There was now one person of uncertain past, one person leading them to an even more uncertain future. Lewis launched a web search.
Robert Norse.
He started with the usual string of search engines: Alta Vista, Yahoo, AOL, Google, MSN. The results were frustrating because the name was too common. There were scores of references to Bobs and Norses, but none obviously fitting their psychologist. He turned up Robert’s Rules of Order and a reference to Norse mythology, a link to a Warhammer game and a construction company in Minneapolis. “Come on...” There were even puzzling references to New Zealand, referring to outdoor hiking trips there. What the hell was that about? “Damn brainless Internet clutter...”
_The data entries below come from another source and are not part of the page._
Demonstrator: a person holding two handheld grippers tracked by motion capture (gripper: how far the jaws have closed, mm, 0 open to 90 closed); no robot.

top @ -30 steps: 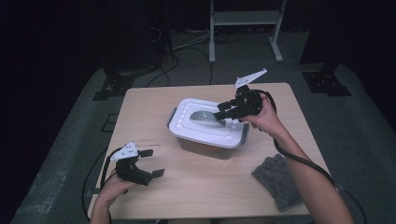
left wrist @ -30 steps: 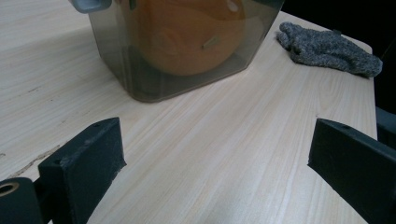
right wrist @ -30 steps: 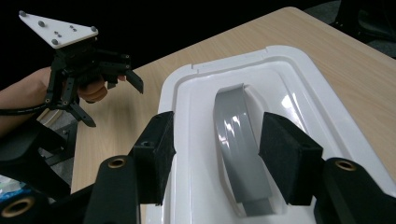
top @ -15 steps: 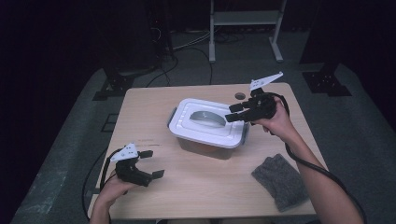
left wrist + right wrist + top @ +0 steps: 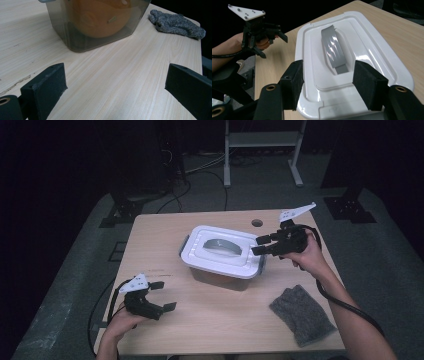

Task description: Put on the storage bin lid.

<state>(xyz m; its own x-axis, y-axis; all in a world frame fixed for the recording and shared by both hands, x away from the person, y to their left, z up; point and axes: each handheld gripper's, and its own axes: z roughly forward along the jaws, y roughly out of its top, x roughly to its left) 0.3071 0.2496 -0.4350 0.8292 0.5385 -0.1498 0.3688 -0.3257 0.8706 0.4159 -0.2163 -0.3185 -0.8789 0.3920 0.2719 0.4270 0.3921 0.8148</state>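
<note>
Right gripper (image 5: 260, 245), centre right of the high view: jaws apart and just opened wider, nothing between them, poised at the near end of the white lid (image 5: 222, 250) as if lining up on its grey handle (image 5: 333, 47). Left gripper (image 5: 162, 295), lower left: jaws apart and empty, parked clear on the table (image 5: 165, 227). The box (image 5: 220, 275) sits mid-table. The left gripper view reveals an orange thing (image 5: 100, 17) through the box wall; the grey cloth (image 5: 302, 314) lies lower right.
</note>
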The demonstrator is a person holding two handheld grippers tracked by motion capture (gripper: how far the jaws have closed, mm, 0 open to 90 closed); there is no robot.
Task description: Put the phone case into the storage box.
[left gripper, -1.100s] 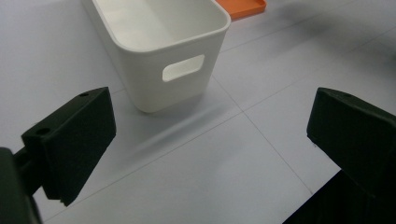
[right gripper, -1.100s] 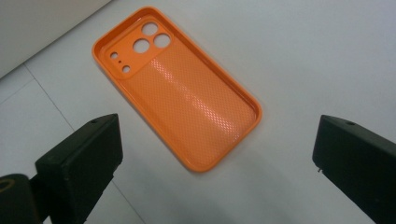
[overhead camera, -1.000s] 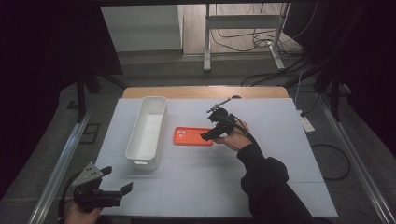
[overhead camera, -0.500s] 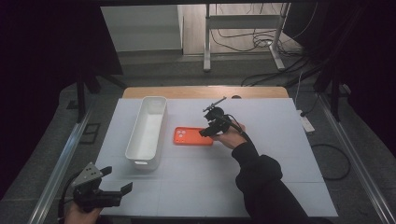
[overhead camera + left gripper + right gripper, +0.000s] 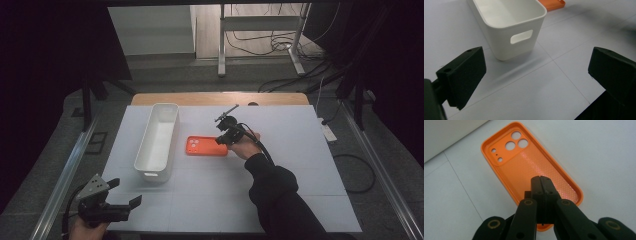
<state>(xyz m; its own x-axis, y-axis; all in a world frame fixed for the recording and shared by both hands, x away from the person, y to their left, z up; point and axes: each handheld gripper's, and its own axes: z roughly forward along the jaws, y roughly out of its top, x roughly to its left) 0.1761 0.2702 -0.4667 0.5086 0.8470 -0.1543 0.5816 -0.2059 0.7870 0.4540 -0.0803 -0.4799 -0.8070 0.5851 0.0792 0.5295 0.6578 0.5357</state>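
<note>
Right gripper [image 5: 543,185] jaws have just closed, pressed together over the orange phone case [image 5: 529,170]'s near rim; nothing visibly pinched. Case lies flat at 3 o'clock of the white bin [image 5: 157,140]. Reopen, straddle the rim, then close.

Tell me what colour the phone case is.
Orange phone case, clearest in the right gripper view.

No readable text, label, brand, number or sign anywhere: none on orange case [image 5: 529,173], white bin [image 5: 509,27], table [image 5: 300,150].
</note>
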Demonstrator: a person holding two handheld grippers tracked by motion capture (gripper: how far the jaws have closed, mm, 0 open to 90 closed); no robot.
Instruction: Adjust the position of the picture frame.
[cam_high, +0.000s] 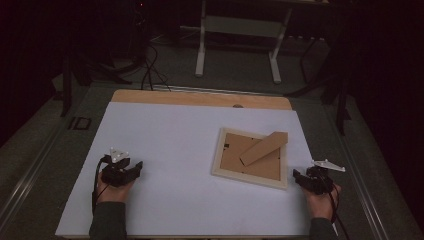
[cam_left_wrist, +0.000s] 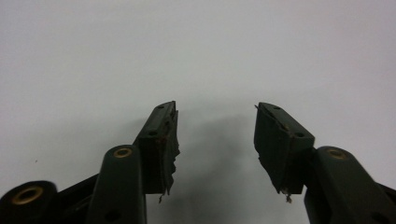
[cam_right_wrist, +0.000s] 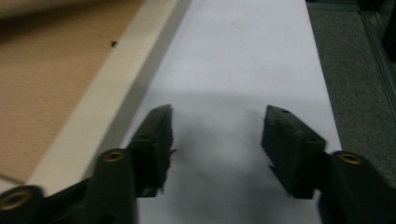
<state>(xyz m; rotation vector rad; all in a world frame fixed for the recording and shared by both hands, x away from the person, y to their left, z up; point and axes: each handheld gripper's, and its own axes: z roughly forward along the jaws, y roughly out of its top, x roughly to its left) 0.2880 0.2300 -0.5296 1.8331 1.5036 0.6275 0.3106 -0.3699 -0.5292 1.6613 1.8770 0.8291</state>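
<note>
While your right gripper rests at the table's right edge with its jaws apart and nothing between them, the picture frame lies face-down just beside it, its cardboard stand slanting across the brown backing. In the right gripper view the frame is blurred and cut off at the left. Your left gripper sits well apart on the white sheet, jaws spread over bare paper. Beyond the table, darkness hides most of the room.

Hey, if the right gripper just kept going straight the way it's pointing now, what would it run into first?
Probably nothing solid: ahead of the right gripper, whose fingers stand open, lies bare white sheet. The picture frame runs alongside on the left, so it would likely pass beside it, though depth is unclear.
</note>
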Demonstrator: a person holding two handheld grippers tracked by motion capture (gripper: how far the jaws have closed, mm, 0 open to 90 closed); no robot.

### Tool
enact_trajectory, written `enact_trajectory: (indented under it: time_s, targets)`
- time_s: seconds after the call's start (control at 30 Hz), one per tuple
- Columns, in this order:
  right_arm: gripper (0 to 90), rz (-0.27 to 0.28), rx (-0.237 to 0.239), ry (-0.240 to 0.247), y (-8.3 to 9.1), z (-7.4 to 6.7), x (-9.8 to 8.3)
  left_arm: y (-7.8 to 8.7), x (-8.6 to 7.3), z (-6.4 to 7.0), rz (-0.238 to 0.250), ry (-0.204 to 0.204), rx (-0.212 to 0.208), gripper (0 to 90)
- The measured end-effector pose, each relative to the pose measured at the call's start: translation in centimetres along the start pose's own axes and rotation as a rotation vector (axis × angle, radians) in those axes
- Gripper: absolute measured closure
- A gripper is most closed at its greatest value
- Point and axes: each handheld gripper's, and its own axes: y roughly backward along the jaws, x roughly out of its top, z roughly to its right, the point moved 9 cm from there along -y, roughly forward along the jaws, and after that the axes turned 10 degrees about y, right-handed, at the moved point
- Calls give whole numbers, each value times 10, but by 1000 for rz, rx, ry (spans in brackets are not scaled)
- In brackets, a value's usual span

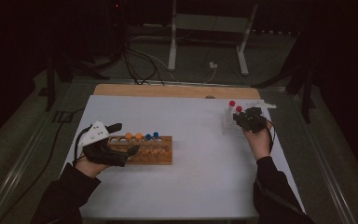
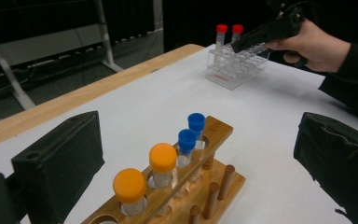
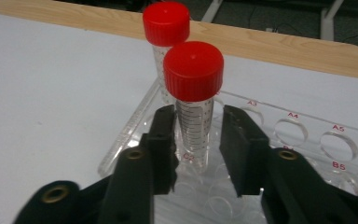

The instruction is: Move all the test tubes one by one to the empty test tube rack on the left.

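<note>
In the right gripper view, my right gripper (image 3: 198, 119) stands open around the nearer of two red-capped tubes (image 3: 193, 70). The left pad sits against the tube's wall and a narrow gap shows at the right pad. Both tubes stand upright in a clear plastic rack (image 3: 307, 135) at the far right of the table (image 1: 228, 127). My left gripper (image 1: 123, 138) is open, its jaws straddling the left end of a wooden rack (image 1: 161, 156). That rack holds two orange-capped tubes (image 2: 162, 157) and two blue-capped tubes (image 2: 187, 140).
A white sheet (image 1: 191, 186) covers the table, with a bare wooden strip (image 1: 168, 90) along the far edge. Behind the table stand a metal frame (image 1: 205, 23) and loose cables on the floor. The clear rack has several vacant holes.
</note>
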Motion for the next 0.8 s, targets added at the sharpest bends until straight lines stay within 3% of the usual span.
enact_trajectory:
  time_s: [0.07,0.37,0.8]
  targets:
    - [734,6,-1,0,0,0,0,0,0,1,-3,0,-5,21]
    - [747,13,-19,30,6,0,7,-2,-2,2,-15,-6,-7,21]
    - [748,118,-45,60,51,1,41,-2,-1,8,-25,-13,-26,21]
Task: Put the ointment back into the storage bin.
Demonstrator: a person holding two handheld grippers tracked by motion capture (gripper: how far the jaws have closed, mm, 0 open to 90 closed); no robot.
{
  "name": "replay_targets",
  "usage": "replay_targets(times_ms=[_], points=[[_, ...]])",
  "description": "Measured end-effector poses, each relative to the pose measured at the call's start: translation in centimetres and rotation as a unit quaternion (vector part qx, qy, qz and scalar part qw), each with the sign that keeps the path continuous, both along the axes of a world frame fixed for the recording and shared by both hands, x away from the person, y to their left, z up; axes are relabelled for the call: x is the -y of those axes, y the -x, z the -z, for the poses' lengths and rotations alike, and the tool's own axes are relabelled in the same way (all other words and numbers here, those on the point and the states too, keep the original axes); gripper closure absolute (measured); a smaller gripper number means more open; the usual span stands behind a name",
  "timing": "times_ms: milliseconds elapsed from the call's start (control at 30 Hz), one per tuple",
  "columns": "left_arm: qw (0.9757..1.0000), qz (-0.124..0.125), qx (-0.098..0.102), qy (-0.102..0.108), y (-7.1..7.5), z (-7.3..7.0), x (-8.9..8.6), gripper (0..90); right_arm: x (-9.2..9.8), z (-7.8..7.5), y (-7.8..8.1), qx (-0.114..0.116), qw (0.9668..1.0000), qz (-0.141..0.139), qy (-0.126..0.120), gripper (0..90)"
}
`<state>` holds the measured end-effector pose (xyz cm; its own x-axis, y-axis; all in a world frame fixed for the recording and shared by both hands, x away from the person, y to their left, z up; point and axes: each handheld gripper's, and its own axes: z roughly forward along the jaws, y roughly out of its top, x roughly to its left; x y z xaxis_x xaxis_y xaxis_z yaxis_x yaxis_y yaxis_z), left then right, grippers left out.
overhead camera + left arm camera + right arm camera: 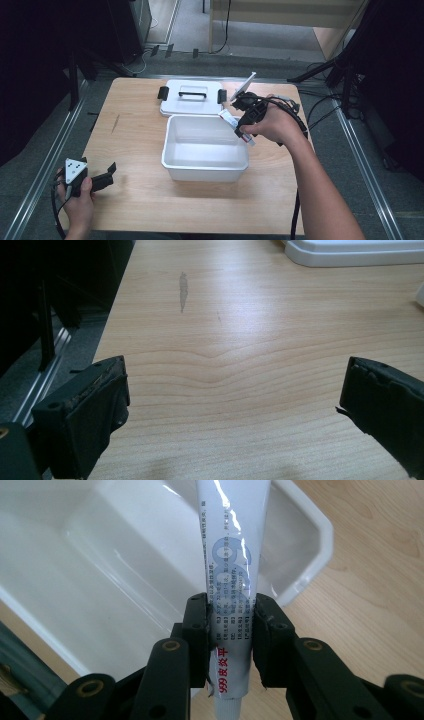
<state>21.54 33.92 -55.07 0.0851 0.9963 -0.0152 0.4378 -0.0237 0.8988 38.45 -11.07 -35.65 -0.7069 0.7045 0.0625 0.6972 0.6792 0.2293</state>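
The right gripper clamps a white tube over the white bin's right rim; the left gripper rests open near-left.

A: What carries it all?
B: A wooden table with a dark smear on it, well ahead of the left jaws.
A: And what lies on it?
B: A white tub, open, right under the right jaws. Its lid lies flat just beyond the tub, touching its far rim, black clips at both ends.
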Motion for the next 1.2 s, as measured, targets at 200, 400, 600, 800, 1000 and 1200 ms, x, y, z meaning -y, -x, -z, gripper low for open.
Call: replay_targets(times_ms=[200,400,600,800,1000,1200], points=[[1.0000,0.001,0.000,0.000,0.0,0.0,0.0,0.0,-0.8,0.1,0.5,0.015,0.9974,-0.070,-0.003,72.0],[1.0000,0.000,-0.001,0.001,0.0,0.0,0.0,0.0,-1.4,0.4,0.8,0.027,0.9913,-0.129,-0.005,72.0],[1.0000,0.001,-0.001,0.001,0.0,0.0,0.0,0.0,-2.1,0.9,1.3,0.034,0.9807,-0.193,0.004,72.0],[1.0000,0.001,0.000,0.003,0.0,0.0,-0.1,0.0,-2.5,1.3,1.1,0.042,0.9775,-0.207,-0.002,71.9],[1.0000,0.001,0.000,0.004,0.0,0.0,-0.1,0.0,-2.5,1.9,1.2,0.045,0.9739,-0.222,0.003,71.8],[1.0000,0.001,0.000,0.006,0.0,0.0,-0.1,0.0,-2.8,2.6,1.3,0.046,0.9695,-0.241,0.003,71.7]])
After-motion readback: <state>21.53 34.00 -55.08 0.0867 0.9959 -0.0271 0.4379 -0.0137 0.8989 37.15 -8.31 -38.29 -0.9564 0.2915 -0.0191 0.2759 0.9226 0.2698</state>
He tried searching professional journals but quickly became lost in a bog of poor indexing and the ceaseless accumulation of academic publication. So much stuff that no one could read it, and so dense no one could understand it. He didn’t have the vaguest idea who Norse might have written for anyway. And what would an academic study prove?
Stymied, he decided to try news media data bases instead. The New York Times and Wall Street Journal came up empty, but a Los Angeles Times brief from two years before briefly identified Norse as a visiting lecturer at San Diego State University in a story about a psychological conference on human adaptation to extremes. The story said Norse was planning polar research. Well, that made sense. Frustratingly, there was nothing more. The university web site had no listing for Norse: no picture, no biography, no vital statistics.